## Problem details
Return every line of the data below exactly, but do not include the images.

## Information supplied

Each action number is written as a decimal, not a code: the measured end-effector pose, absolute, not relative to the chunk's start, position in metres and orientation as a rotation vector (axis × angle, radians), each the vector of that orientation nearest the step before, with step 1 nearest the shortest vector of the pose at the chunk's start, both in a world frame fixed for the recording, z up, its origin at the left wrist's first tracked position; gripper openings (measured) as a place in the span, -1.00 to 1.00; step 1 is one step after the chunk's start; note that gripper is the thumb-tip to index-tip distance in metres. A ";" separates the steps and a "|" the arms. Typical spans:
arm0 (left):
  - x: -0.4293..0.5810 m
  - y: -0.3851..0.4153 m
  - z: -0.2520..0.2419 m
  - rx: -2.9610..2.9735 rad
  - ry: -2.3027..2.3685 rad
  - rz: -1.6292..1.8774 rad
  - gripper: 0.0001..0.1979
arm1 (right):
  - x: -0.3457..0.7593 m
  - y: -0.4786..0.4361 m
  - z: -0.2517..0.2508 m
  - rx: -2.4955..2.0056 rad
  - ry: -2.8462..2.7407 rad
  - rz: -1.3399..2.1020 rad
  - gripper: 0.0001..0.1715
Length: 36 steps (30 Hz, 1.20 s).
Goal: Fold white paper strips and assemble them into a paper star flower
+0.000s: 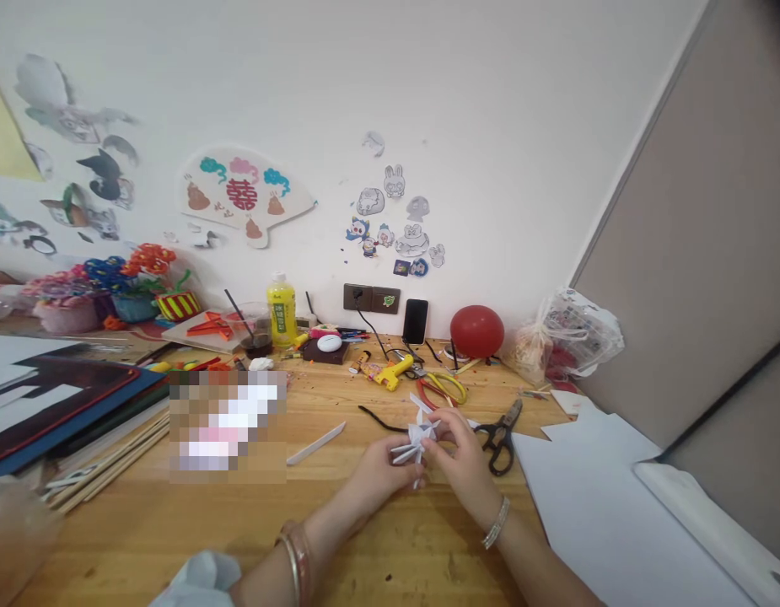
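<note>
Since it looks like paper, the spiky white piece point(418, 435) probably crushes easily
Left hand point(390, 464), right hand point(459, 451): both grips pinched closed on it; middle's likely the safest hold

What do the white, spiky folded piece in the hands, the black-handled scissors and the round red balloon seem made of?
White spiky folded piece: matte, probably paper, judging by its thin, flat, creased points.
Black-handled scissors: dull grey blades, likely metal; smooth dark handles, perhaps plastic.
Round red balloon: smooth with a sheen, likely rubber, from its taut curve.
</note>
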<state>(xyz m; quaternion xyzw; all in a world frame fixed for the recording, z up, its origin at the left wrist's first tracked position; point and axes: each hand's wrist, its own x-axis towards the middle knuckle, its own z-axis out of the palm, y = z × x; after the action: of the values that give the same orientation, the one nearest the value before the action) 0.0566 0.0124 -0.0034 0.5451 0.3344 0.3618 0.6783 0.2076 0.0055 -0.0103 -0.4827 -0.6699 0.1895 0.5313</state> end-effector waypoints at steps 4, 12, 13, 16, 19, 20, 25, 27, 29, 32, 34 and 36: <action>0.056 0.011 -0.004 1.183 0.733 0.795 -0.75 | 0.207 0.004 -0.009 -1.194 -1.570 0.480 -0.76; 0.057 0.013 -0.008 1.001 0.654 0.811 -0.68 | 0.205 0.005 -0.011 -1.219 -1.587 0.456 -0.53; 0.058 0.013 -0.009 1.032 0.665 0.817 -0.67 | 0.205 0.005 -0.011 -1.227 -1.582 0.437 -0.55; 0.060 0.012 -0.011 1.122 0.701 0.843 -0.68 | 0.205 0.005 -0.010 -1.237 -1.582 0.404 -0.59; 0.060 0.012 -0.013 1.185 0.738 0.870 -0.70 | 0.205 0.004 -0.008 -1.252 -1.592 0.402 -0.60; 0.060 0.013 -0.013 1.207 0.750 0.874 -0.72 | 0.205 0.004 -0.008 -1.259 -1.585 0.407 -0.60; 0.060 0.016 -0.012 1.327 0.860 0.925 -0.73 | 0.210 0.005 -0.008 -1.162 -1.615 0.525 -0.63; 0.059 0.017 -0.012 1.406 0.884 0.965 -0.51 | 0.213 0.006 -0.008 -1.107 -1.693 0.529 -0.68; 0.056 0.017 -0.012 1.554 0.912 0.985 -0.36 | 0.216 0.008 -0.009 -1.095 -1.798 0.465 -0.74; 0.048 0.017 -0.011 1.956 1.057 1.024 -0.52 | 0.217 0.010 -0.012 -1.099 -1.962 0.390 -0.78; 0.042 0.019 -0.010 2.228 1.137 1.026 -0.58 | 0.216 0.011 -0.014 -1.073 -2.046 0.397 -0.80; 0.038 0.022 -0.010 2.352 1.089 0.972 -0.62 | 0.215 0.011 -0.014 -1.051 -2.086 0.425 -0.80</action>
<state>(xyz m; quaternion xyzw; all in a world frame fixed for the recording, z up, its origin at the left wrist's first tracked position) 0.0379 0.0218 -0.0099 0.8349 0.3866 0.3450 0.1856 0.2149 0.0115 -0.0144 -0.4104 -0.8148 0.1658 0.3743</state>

## Solution to the exercise
Each action number is written as a decimal, not a code: the measured end-effector pose, absolute, not relative to the chunk's start, position in metres and orientation as a rotation vector (axis × angle, radians), each the vector of that orientation nearest the step before, with step 1 nearest the shortest vector of the pose at the chunk's start, both in a world frame fixed for the recording, z up, its origin at the left wrist's first tracked position; gripper openings (measured) as a place in the span, -1.00 to 1.00; step 1 is one step after the chunk's start; note that gripper is the thumb-tip to index-tip distance in metres. A ";" separates the steps and a "|" the arms. Typical spans:
arm0 (left):
  - x: -0.4293..0.5810 m
  - y: -0.3851..0.4153 m
  - z: -0.2520..0.2419 m
  - rx: -2.9610..2.9735 rad
  - ry: -2.3027..2.3685 rad
  - rz: -1.6292..1.8774 rad
  - gripper: 0.0001..0.1979
arm1 (right):
  - x: -0.3457..0.7593 m
  - y: -0.4786..0.4361 m
  - z: -0.2517..0.2508 m
  - rx: -2.4955..2.0056 rad
  - ry: -2.8462..2.7407 rad
  - rz: -1.3399..2.1020 rad
  - gripper: 0.0001..0.1715
Length: 36 steps (30 Hz, 1.20 s).
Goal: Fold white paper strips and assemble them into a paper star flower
+0.000s: 
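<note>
Since it looks like paper, the spiky white piece point(418, 435) probably crushes easily
Left hand point(390, 464), right hand point(459, 451): both grips pinched closed on it; middle's likely the safest hold

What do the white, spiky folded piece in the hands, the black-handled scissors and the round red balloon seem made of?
White spiky folded piece: matte, probably paper, judging by its thin, flat, creased points.
Black-handled scissors: dull grey blades, likely metal; smooth dark handles, perhaps plastic.
Round red balloon: smooth with a sheen, likely rubber, from its taut curve.
</note>
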<state>(xyz m; quaternion xyzw; all in a world frame fixed for the recording, z up, its origin at the left wrist's first tracked position; point and axes: each hand's wrist, its own x-axis towards the middle knuckle, its own z-axis out of the palm, y = z × x; after the action: of the values that give the same orientation, the one nearest the value before the action) 0.0566 0.0124 -0.0034 0.5451 0.3344 0.3618 0.6783 0.2076 0.0055 -0.0103 -0.4827 -0.6699 0.1895 0.5313</state> end-effector waypoints at steps 4, 12, 13, 16, 19, 20, 25, 27, 29, 32, 34 and 36: <action>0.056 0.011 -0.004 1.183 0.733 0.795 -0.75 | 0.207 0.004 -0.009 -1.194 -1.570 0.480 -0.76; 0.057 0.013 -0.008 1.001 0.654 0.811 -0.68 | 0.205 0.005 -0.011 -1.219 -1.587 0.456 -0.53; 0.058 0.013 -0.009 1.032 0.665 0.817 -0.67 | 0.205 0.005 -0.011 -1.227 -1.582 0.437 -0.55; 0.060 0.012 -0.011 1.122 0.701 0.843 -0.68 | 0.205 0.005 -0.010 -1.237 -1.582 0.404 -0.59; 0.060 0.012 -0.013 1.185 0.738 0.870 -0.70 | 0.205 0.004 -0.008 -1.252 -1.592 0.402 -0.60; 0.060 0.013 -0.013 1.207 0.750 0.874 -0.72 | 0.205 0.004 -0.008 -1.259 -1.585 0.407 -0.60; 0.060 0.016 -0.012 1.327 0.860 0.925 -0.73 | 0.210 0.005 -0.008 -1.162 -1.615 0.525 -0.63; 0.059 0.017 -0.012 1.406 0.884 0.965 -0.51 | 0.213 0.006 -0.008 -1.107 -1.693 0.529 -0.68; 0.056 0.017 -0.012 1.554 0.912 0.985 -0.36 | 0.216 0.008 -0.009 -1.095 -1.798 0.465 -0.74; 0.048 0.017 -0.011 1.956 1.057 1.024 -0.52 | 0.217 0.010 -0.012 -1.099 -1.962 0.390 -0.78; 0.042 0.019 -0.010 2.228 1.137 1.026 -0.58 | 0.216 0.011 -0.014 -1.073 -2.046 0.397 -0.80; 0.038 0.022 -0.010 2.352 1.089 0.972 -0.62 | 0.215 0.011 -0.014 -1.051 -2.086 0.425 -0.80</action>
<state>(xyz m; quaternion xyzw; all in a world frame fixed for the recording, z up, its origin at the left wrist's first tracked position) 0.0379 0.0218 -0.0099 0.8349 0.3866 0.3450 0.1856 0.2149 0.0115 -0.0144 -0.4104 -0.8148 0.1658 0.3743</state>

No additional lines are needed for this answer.